What I didn’t know until now is that William Castle spent fifteen years as a journeyman director before becoming the “King of the Gimmick.” Throughout the 1940s and early 1950s, he made westerns and crime films, but it wasn’t until Macabre (1958) that he came up with the idea of offering a $1,000 life insurance policy from Lloyd’s of London in case audience members died of fright. The film was a surprise hit, and Castle rarely strayed from the horror genre after that.
13 Ghosts came after Castle’s two biggest hits, House on Haunted Hill (1959) and The Tingler (1959), and proved to be another notch in his belt. The gimmick this time was “Illusion-O”: audiences were given red and blue cellophane glasses (similar to 3D glasses). Looking through the red filter intensified the images of the ghosts, while the blue filter made them disappear. So, if you were a big scaredy-cat, you could choose to see nothing. Who the Hell would pay to see a movie called 13 Ghosts and choose not to see the ghosts?
“How is the film apart from all the bells and whistles?” Oh, it’s fine. It’s about as cliché a ghost story as you can get: a father (Charles Herbert) inherits a huge house from his recently deceased occultist uncle. They move in, see ghosts, want to leave, discover they aren’t allowed to sell the house, and have to figure out how to stop the ghosts. The premise is so familiar but also the movie is old enough that you wonder, “Was this the first movie to do this idea?” But I doubt it.

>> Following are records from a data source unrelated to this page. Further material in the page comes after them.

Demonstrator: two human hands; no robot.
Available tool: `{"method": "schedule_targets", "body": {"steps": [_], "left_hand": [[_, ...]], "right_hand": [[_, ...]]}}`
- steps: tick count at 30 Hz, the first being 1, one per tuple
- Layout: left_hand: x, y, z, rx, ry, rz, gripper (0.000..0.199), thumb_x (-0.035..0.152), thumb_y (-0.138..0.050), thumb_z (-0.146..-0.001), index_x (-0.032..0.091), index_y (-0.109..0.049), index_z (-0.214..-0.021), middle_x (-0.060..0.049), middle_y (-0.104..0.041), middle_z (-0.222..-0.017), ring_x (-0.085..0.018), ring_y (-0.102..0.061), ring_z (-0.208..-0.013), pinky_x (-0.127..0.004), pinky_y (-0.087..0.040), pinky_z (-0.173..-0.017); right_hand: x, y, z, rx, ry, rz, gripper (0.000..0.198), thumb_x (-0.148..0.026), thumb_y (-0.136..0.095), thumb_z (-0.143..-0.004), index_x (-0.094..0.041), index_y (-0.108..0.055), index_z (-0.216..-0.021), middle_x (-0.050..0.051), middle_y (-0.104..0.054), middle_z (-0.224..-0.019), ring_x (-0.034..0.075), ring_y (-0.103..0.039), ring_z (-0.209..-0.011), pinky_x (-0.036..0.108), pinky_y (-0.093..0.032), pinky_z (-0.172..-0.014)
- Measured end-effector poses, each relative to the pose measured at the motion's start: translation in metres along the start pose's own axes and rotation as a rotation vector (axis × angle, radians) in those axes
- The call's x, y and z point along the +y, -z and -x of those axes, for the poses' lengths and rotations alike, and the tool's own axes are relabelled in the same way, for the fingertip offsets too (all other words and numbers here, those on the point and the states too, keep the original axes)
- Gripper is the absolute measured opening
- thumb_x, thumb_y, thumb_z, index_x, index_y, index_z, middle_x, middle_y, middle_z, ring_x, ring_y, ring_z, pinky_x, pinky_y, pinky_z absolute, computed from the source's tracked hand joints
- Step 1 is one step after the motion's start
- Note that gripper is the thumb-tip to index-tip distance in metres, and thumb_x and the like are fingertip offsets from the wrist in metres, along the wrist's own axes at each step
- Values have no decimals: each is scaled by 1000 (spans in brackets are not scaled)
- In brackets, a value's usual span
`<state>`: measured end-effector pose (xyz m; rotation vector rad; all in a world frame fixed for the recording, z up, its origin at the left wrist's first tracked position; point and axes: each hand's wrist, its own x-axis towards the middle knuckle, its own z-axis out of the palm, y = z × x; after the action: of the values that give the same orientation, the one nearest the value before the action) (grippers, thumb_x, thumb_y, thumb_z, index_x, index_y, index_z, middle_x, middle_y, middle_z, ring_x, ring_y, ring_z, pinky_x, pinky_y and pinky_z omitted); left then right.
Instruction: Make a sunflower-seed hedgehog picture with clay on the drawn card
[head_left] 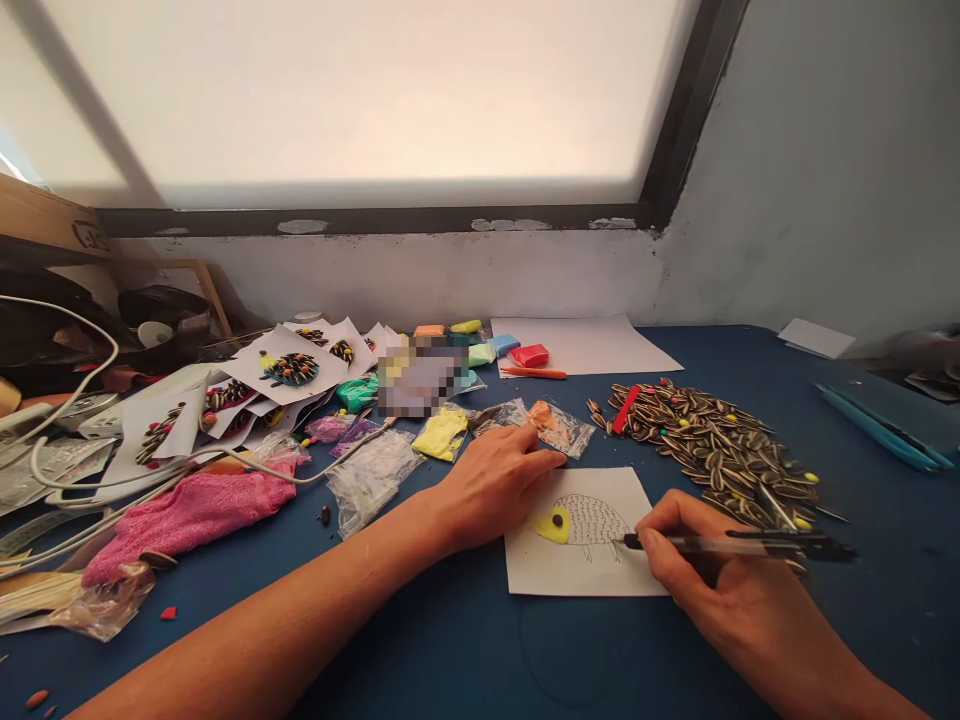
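A small white paper (540,572) lies on the blue table, bearing a line drawing of a hedgehog-like animal (596,520) with a scalloped body and thin legs. Its pointed head is yellow, with a dark round eye. My right hand (724,590) grips a black pen (750,544), the tip at the drawing's rear end near a leg. Across the paper's upper left edge rests my left hand (499,475), fingers stretched out and holding nothing; some fingertips are hidden. Beyond the right hand is a pile of striped sunflower seeds (705,440).
Coloured clay packets, including a yellow one (442,433) and a red one (529,355), lie behind my left hand. Seed-decorated cards (300,365), a pink cloth (195,515) and a white cable (322,478) crowd the left. A turquoise case (885,430) sits far right.
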<state>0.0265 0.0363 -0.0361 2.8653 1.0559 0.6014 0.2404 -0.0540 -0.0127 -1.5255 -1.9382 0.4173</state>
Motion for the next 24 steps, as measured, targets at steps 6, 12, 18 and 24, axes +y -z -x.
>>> {"method": "schedule_targets", "body": {"steps": [6, 12, 18, 24], "left_hand": [[0, 0, 0, -7, 5, -1, 31, 19, -45, -97, 22, -68, -118, -7, -59, -87, -18, -54, -77, -30, -43, -71], [0, -1, 1, -16, 4, 0, 30, 21, -45, -98, 22, -67, -118, -7, -58, -87, -19, -54, -77, -31, -43, -71], [0, 0, -1, -14, 9, -3, 31, 20, -44, -98, 22, -68, -118, -7, -58, -87, -19, -54, -76, -31, -42, -69], [1, 1, 0, -9, 10, 1, 31, 20, -46, -97, 22, -68, -118, -7, -59, -88, -19, -54, -76, -31, -41, -68]], "right_hand": [[5, -2, 1, 76, -39, 6, 24, -35, -48, -86, -26, -52, -64, -6, -45, -50, 11, -40, -41, 24, -30, -38], [8, -2, 3, 65, -47, 18, 23, -35, -48, -86, -26, -52, -65, -7, -44, -49, 11, -38, -40, 24, -29, -37], [4, 0, 1, 44, -32, 29, 23, -34, -47, -85, -26, -51, -64, -7, -46, -49, 11, -42, -40, 23, -32, -38], [8, -2, 4, 38, -28, 52, 21, -31, -48, -86, -26, -50, -66, -8, -45, -50, 11, -40, -40, 24, -30, -38]]}}
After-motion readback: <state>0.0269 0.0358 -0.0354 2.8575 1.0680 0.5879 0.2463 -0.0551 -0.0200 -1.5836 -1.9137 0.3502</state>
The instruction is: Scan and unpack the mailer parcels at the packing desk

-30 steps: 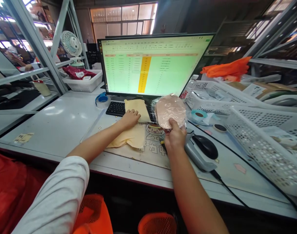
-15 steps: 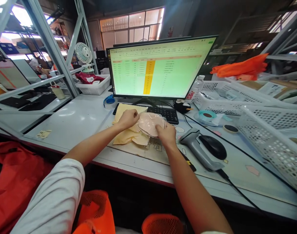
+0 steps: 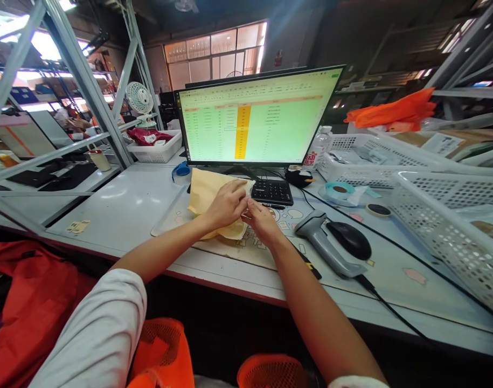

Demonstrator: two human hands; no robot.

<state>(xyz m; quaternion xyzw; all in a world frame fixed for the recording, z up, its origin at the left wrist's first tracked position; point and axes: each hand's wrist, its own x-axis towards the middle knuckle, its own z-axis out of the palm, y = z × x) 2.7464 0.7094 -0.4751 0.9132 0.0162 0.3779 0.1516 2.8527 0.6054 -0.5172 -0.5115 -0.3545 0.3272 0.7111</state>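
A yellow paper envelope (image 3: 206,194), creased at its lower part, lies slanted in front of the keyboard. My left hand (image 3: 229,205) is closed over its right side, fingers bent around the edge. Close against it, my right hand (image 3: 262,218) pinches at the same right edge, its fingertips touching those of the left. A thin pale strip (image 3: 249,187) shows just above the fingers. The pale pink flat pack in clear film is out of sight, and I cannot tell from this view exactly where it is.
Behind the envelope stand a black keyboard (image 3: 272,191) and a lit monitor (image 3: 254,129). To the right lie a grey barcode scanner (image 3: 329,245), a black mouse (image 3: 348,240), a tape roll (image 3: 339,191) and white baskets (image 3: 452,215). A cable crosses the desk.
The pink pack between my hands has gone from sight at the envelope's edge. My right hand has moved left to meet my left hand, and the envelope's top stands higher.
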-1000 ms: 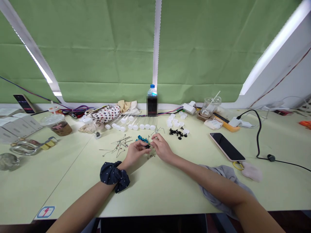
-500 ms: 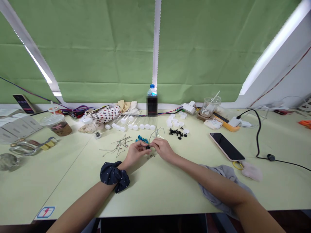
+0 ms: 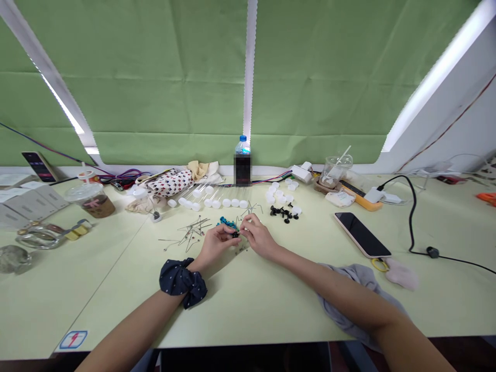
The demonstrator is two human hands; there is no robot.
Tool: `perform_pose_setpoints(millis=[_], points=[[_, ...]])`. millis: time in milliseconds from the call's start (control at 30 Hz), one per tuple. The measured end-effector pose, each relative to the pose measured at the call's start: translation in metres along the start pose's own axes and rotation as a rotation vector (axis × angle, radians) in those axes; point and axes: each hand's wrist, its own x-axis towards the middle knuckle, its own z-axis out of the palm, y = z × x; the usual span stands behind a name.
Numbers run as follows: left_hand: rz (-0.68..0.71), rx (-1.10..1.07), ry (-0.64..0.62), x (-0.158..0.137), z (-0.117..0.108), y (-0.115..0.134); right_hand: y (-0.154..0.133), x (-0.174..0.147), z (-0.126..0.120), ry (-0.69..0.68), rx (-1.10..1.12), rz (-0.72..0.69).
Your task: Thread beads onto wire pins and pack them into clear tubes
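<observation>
In the middle of the table, my left hand [image 3: 217,243] pinches a small black piece [image 3: 235,234] between thumb and fingertips. Its exact kind is too small to make out. My right hand [image 3: 259,237] is closed, its thumb and index fingertips meeting right beside the black piece. Whatever they grip is hidden or too tiny to name. Just behind the fingers lies a small heap of blue metallic pieces [image 3: 227,222]. Left of my left hand are thin metal rods [image 3: 189,230], crossed over one another. Several black flat-headed pieces [image 3: 285,212] lie beyond my right hand.
White-capped clear tubes [image 3: 211,202] and loose white caps [image 3: 279,193] lie toward the back. A bottle [image 3: 243,146] stands at the wall. On the right are a phone [image 3: 362,234] and grey cloth [image 3: 344,274]; on the left, a drink cup [image 3: 93,200] and white boxes [image 3: 31,204].
My right index finger and knuckles have lifted slightly, with the fingertips still at the black piece. My left hand has hardly moved.
</observation>
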Motion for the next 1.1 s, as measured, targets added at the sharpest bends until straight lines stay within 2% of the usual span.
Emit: perform_pose_setpoints(millis=[200, 600, 900, 1100], points=[[0.021, 0.015, -0.014, -0.0008, 0.0016, -0.0001, -0.002, -0.0015, 0.0003, -0.016, -0.055, 0.05], [0.021, 0.009, -0.023, -0.0015, 0.002, 0.001, 0.0004, -0.001, 0.0011, -0.026, -0.091, 0.033], [0.028, 0.059, -0.012, -0.0009, 0.0013, 0.0, 0.0008, 0.0006, 0.0022, 0.02, 0.04, 0.019], [0.013, 0.048, 0.005, 0.0006, -0.0014, -0.0026, 0.0026, 0.0019, -0.0007, -0.017, 0.112, 0.012]])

What’s unique about 13 Ghosts is that it has, well… thirteen ghosts. And we’re introduced to them in the opening credits, each ghost flashing on screen with a number next to it like a Sesame Street segment. Wanna get to know your ghosts? Here they are (cue “Sirius” by the Alan Parsons Project:
The First Ghost: A flaming skeleton.
The Second Ghost: A medieval-style executioner with an axe, accompanied by its decapitated victim.
The Third Ghost: The spirit of a woman who died by hanging who sways in the air.
The Fourth Ghost: A ghostly lion. Yep, we got an animal ghost!
The Fifth Ghost: The lion tamer who the lion ghost killed. That’s pretty funny.
The Sixth Ghost: A Chef who looks like the ghost of Chef Boyardee.
The Seventh Ghost: A jockey in racing silks. Giddy up.
The Eighth Ghost: AKA Dr. Zorba, the occultist uncle whose death triggered the haunting.
The Ninth Ghost: A floating head. Damn, dude doesn’t even get his body back in death.
The Tenth Ghost: A flame ghost. Wait, we have two fire ghosts?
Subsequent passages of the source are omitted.